**WORK TO COMPLETE**
Reproduce precisely the lines between the start of the data below and the line with "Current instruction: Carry", both included.

**DATASET EXTRACT**
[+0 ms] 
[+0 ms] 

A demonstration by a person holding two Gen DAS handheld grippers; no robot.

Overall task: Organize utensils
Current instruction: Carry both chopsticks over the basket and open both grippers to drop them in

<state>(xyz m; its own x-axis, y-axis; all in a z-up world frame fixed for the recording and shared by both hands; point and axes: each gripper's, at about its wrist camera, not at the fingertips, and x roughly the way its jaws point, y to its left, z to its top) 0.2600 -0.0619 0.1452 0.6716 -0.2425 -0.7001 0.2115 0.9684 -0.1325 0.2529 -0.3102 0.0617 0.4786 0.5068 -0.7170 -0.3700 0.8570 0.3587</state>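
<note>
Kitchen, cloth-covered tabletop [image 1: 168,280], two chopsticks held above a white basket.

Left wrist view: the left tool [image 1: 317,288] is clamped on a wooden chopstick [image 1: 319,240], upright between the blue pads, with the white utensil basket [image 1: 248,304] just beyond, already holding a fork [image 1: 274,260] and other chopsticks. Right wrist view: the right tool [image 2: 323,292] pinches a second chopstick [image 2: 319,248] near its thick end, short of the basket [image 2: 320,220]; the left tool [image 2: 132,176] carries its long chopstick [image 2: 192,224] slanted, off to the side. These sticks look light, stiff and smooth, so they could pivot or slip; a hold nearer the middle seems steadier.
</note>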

**SOLUTION**
[+0 ms] 
[+0 ms] 

A demonstration by a person holding two Gen DAS handheld grippers; no robot.

Overall task: Organize utensils
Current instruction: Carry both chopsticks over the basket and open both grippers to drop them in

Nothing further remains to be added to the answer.